Start of Block
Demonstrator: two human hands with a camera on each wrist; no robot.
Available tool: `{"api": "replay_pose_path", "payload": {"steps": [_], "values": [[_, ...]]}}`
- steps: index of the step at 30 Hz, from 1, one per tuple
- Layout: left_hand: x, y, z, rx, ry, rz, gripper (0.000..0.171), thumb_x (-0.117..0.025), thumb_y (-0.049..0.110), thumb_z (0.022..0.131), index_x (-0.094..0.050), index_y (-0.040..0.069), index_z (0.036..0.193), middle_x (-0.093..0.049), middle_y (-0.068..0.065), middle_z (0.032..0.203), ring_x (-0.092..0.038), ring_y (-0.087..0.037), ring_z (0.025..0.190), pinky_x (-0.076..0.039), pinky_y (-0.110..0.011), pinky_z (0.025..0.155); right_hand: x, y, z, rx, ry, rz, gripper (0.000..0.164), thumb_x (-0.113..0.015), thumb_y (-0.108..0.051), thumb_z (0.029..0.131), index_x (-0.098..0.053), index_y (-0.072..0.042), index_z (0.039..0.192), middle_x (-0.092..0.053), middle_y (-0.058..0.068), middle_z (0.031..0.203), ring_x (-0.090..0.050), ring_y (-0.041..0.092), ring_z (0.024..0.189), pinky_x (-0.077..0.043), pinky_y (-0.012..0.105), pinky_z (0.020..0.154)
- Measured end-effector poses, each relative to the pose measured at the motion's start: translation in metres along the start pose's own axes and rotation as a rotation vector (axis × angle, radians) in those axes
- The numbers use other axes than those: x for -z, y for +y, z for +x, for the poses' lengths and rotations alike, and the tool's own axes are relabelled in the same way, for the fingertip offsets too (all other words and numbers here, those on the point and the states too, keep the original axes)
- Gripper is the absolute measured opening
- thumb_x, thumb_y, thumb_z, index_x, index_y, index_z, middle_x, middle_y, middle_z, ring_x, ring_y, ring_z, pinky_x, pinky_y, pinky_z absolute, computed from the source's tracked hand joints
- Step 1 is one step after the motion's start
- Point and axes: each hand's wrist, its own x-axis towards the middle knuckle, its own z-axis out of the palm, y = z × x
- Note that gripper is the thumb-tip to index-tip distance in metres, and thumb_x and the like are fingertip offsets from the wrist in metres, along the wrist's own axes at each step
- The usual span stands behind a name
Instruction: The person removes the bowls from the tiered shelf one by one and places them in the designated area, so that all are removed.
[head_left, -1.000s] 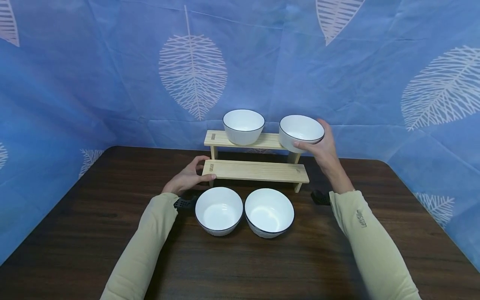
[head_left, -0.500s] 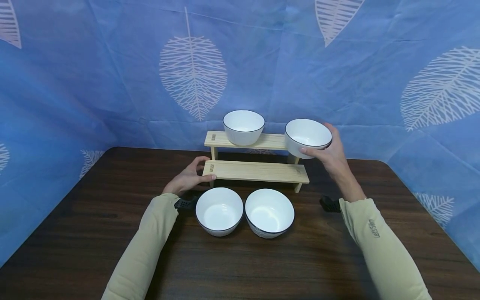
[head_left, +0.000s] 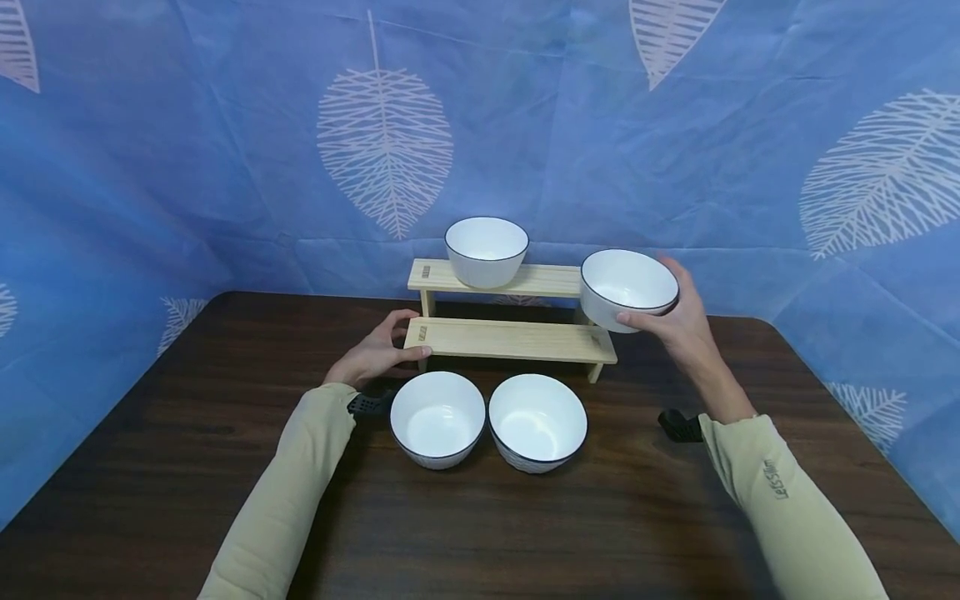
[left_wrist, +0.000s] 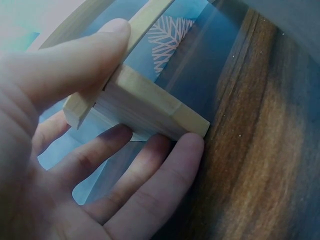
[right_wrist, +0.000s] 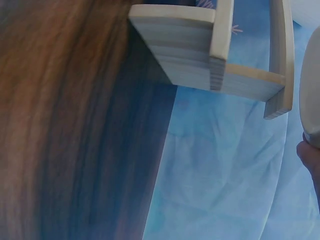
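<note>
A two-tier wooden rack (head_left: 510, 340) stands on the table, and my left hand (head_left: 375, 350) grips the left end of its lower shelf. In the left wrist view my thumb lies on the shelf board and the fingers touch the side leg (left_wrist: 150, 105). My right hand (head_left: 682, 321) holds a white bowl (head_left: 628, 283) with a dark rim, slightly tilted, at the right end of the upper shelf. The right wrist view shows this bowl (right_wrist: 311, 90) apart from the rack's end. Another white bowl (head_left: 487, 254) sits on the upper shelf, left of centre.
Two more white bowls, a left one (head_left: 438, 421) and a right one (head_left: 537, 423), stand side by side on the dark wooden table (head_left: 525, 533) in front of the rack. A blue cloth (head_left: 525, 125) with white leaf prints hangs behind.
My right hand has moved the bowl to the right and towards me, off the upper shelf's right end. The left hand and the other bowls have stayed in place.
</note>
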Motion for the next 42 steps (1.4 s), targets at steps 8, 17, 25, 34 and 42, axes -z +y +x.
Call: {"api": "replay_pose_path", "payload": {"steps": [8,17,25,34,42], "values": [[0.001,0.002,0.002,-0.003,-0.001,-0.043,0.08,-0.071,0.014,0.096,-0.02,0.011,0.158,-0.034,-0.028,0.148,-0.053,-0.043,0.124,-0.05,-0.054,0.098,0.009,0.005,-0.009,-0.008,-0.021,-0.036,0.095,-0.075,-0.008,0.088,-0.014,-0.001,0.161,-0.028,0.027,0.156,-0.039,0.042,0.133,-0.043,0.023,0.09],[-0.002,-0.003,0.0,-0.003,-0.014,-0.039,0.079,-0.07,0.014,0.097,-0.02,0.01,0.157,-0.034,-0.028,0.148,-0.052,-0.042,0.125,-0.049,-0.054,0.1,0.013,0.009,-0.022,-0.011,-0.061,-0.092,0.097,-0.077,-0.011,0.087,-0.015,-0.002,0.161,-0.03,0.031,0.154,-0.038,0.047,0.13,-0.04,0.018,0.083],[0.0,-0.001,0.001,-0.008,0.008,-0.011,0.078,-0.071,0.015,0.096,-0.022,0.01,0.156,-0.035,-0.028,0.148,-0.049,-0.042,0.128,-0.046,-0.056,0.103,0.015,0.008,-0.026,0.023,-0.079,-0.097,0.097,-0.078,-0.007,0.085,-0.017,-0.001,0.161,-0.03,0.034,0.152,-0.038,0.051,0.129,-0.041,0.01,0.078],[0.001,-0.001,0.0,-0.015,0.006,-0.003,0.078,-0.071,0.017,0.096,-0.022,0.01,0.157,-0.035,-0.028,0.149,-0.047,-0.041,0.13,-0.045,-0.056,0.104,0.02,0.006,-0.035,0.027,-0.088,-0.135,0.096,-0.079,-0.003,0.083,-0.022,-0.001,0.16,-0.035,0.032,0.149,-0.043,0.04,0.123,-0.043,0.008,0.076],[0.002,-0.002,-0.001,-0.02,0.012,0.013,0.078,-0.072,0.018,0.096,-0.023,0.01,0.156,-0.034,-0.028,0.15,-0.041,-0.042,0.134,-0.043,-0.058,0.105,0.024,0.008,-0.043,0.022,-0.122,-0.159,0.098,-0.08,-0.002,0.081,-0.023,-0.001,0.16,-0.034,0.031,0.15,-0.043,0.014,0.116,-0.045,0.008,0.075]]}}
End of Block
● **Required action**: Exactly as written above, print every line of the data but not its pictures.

● **Output**:
Demonstrator: two human hands with a camera on each wrist; no robot.
Available tool: `{"api": "replay_pose_path", "payload": {"steps": [_], "values": [[_, ...]]}}`
- steps: index of the step at 30 Hz, from 1, one per tuple
- Layout: left_hand: x, y, z, rx, ry, rz, gripper (0.000..0.171), thumb_x (-0.117..0.025), thumb_y (-0.049..0.110), thumb_z (0.022..0.131), index_x (-0.094..0.050), index_y (-0.040..0.069), index_z (0.036..0.193), middle_x (-0.093..0.049), middle_y (-0.068..0.065), middle_z (0.032..0.203), ring_x (-0.092..0.038), ring_y (-0.087..0.037), ring_z (0.025..0.190), pinky_x (-0.076..0.039), pinky_y (-0.110..0.011), pinky_z (0.025..0.155); right_hand: x, y, z, rx, ry, rz, gripper (0.000..0.164), thumb_x (-0.113..0.015), thumb_y (-0.108..0.051), thumb_z (0.029..0.131), index_x (-0.098..0.053), index_y (-0.072..0.042), index_z (0.039..0.192), middle_x (-0.092..0.053), middle_y (-0.058..0.068), middle_z (0.031..0.203), ring_x (-0.090..0.050), ring_y (-0.041..0.092), ring_z (0.024..0.189), pinky_x (-0.077..0.043), pinky_y (-0.012..0.105), pinky_z (0.020..0.154)
- Measured end-effector poses, each relative to the pose measured at the motion's start: translation in metres along the start pose's own axes and rotation as a rotation vector (axis × angle, radians) in those axes
- The numbers use other axes than those: x for -z, y for +y, z for +x, for the poses' lengths and rotations alike, and the tool's own axes are relabelled in the same way, for the fingertip offsets too (all other words and numbers here, those on the point and the states too, keep the original axes)
- Gripper is the absolute measured opening
- thumb_x, thumb_y, thumb_z, index_x, index_y, index_z, middle_x, middle_y, middle_z, ring_x, ring_y, ring_z, pinky_x, pinky_y, pinky_z absolute, computed from the source's tracked hand joints
- Step 1 is one step after the motion's start
- Point and axes: each hand's wrist, its own x-axis towards the middle knuckle, its own z-axis out of the palm, y = z × x
- Note that gripper is the thumb-tip to index-tip distance in metres, and thumb_x and the like are fingertip offsets from the wrist in metres, along the wrist's own axes at each step
- The usual span stands behind a name
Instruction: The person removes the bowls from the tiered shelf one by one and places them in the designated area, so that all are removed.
[head_left, -1.000s] 
[head_left, -0.500s] 
[head_left, +0.000s] 
[left_wrist, +0.000s] 
[right_wrist, +0.000s] 
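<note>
A two-tier wooden rack (head_left: 510, 340) stands on the table, and my left hand (head_left: 375, 350) grips the left end of its lower shelf. In the left wrist view my thumb lies on the shelf board and the fingers touch the side leg (left_wrist: 150, 105). My right hand (head_left: 682, 321) holds a white bowl (head_left: 628, 283) with a dark rim, slightly tilted, at the right end of the upper shelf. The right wrist view shows this bowl (right_wrist: 311, 90) apart from the rack's end. Another white bowl (head_left: 487, 254) sits on the upper shelf, left of centre.
Two more white bowls, a left one (head_left: 438, 421) and a right one (head_left: 537, 423), stand side by side on the dark wooden table (head_left: 525, 533) in front of the rack. A blue cloth (head_left: 525, 125) with white leaf prints hangs behind.
My right hand has moved the bowl to the right and towards me, off the upper shelf's right end. The left hand and the other bowls have stayed in place.
</note>
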Motion for the next 42 steps (1.4 s), targets at steps 8, 17, 25, 34 and 42, axes -z +y +x.
Call: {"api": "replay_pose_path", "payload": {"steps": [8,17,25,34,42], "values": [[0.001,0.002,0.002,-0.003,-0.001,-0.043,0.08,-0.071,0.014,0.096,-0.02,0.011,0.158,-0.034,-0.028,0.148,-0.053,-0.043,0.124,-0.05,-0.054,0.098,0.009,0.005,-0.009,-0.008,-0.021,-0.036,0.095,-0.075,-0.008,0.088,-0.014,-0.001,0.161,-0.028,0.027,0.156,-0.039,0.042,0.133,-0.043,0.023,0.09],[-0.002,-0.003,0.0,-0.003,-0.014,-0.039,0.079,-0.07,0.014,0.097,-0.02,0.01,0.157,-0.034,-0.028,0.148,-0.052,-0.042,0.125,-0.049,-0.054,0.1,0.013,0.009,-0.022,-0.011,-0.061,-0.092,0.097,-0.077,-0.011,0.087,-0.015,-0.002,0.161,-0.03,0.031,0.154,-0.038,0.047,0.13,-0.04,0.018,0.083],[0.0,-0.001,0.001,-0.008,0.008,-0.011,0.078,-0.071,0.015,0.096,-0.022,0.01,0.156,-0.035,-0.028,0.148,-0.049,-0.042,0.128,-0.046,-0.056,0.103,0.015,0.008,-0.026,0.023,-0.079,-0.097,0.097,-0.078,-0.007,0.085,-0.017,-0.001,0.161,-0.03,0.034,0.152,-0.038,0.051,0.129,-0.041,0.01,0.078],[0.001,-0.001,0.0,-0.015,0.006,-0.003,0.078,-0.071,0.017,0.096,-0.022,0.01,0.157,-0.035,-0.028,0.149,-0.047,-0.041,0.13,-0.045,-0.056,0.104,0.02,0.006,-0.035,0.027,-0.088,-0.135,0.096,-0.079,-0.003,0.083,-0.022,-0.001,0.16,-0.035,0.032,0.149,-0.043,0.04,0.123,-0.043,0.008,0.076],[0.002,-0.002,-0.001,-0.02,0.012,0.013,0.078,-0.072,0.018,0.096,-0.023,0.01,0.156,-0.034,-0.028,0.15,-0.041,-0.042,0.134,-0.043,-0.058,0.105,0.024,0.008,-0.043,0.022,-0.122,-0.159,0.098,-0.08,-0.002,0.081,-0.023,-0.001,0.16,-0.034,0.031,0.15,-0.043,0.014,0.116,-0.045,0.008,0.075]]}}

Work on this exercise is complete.